Sale temps pour les salariés

Il ne leur suffit pas de casser le Code du travail, pour plaire aux employeurs, en rendant le travailleur de plus en plus soumis aux lois de la productivité, voila qu’avec la complicité active et bienveillante de l’ordre des médecins il faut abattre les médecins du travail ultime rempart contre la souffrance au travail.

Le nombre de condamnations prononcées par les instances disciplinaires de l’ordre des médecins contre les médecins du travail ne cesse d’augmenter. La dernière en date contre le Docteur Karine Djemil est exemplaire (comité de soutien).

Cette femme médecin est condamnée à 6 mois d’interdiction d’exercer pour avoir fait le rapport entre une souffrance psychologique et un harcèlement sexuel au travail et, en plus, cerise sur le gâteau de l’humiliation, elle se voit imposer une expertise psychiatrique sous prétexte que son interprétation de ce qu’est le harcèlement sexuel serait délirante.
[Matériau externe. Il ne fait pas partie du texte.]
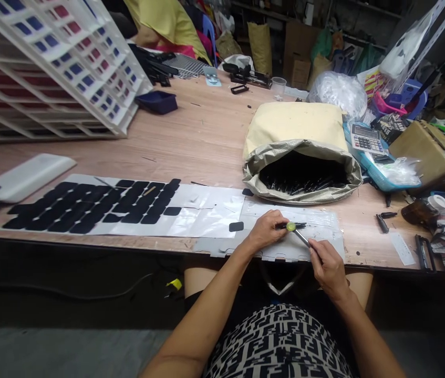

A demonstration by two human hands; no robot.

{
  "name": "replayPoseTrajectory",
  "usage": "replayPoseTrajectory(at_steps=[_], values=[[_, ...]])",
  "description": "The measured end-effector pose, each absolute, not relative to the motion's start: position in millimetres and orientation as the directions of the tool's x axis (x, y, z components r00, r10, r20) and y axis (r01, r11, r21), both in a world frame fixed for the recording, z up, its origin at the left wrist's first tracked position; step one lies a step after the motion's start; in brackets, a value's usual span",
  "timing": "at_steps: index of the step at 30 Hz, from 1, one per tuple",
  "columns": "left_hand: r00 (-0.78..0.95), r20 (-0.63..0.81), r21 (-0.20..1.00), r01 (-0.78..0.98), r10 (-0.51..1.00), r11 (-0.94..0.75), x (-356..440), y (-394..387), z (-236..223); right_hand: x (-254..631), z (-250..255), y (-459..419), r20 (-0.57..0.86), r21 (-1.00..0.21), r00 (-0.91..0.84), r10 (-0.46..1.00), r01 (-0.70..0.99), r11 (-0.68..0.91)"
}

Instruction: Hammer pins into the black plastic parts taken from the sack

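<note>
My left hand is closed in a pinch on a small black part with a yellow-green round piece at its tip. My right hand is closed around a thin metal tool whose tip points at that round piece. Both hands rest over a clear plastic sheet at the table's front edge. A single black pad lies just left of my left hand. An open sack full of thin black parts stands right behind my hands.
Rows of black pads cover a white sheet at left, beside a white power bank. A slanted white rack stands far left. A calculator, a cardboard box and clutter fill the right side.
</note>
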State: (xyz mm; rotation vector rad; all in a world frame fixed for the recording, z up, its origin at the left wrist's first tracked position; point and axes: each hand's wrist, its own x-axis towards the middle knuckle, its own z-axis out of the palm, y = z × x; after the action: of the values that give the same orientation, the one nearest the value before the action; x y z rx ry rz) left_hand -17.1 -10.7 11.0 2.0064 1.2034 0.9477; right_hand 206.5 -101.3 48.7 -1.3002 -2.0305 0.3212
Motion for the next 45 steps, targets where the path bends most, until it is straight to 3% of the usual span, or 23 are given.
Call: replayPoseTrajectory(at_steps=[12,16,19,26,31,34,38,42,45], values=[[0.32,0.272,0.787,0.47,0.908,-0.401,-18.7,-10.0,11.5,217.2,53.4,-99.9,0.408,-0.565,-0.171,0.897,0.725,0.395],[0.296,0.255,0.8,0.47,0.921,-0.372,-17.9,-11.2,12.3,235.2,58.1,-91.1,0.435,-0.583,-0.061,0.898,0.741,0.332],[0.294,0.238,0.804,0.475,0.926,-0.358,-17.5,-12.7,12.2,263.5,54.1,-77.2,0.484,-0.503,0.061,0.873,0.836,0.22],[0.335,0.284,0.759,0.495,0.898,-0.424,-17.8,-11.6,18.6,308.6,29.5,-54.6,0.577,-0.133,0.191,0.794,0.981,-0.139],[0.33,0.439,0.757,0.365,0.836,-0.541,-13.5,-43.1,26.1,304.3,27.7,-57.3,0.587,-0.074,0.166,0.793,0.986,-0.151],[0.415,0.498,0.702,0.324,0.762,-0.635,-10.4,-89.0,15.1,303.8,27.2,-58.1,0.588,-0.074,0.162,0.793,0.986,-0.147],[0.571,0.296,0.719,0.395,0.766,-0.572,-9.2,-139.3,-20.5,303.0,27.3,-57.9,0.59,-0.064,0.159,0.792,0.987,-0.15],[0.442,-0.086,0.725,0.642,0.893,-0.248,-8.8,-145.6,-49.4,300.5,28.9,-58.6,0.578,-0.07,0.162,0.8,0.986,-0.149],[0.359,-0.315,0.657,0.75,0.879,-0.071,-6.4,-137.8,-37.6,299.7,28.9,-59.2,0.581,-0.069,0.165,0.797,0.986,-0.153]])
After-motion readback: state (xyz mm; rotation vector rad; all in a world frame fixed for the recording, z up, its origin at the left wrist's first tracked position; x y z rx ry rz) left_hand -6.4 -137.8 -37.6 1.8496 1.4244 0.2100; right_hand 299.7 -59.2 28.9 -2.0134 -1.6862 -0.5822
Cette condamnation montre avec fracas la remise en cause du principe de protection inhérent à l’acte médical. Qu’un médecin n’ait plus le droit devant l’expression manifeste et documentée d’une souffrance au travail de faire le lien avec les conditions de travail sous prétexte qu’il ne peut en être témoin direct signifie tout simplement que cette protection n’existe plus. Le nombre de suicides en rapport avec les conditions de travail délétères ne cesse d’augmenter, les tribunaux reconnaissent le lien entre souffrance au travail et condition de travail en prononçant la condamnation des employeurs, mais l’ordre des médecins continue de pratiquer sa justice d’exception.

Nous voyons sans cesse dans nos cabinets de consultations nos patients s’effondrer, abattus par l’organisation pathogène du travail. Il est acquis après moult travaux de recherche que ce sont : la productivité, la flexibilité, le management, qui produisent la souffrance qui vient ensuite s’exprimer dans nos lieux de soins. Qu’elle est alors notre mission à nous soignants : endormir cette souffrance avec la prescription d’hypnotiques et anxiolytiques ou accompagner nos patients dans la reconnaissance des causes de cette douleur et les soutenir dans le besoin de réparation, chemin indispensable à suivre pour guérir.

Il n’y a pas de doutes à avoir, il faut continuer à faire le lien entre le travail et la souffrance parce que c’est la vérité n’en déplaise aux employeurs et à l’ordre des médecins et si, en plus, sexisme, machisme, et harcèlement s’ajoutent au reste, alors notre devoir est de dénoncer publiquement cette injustice, et refuser de se taire sous la menace de l’ordre des médecins.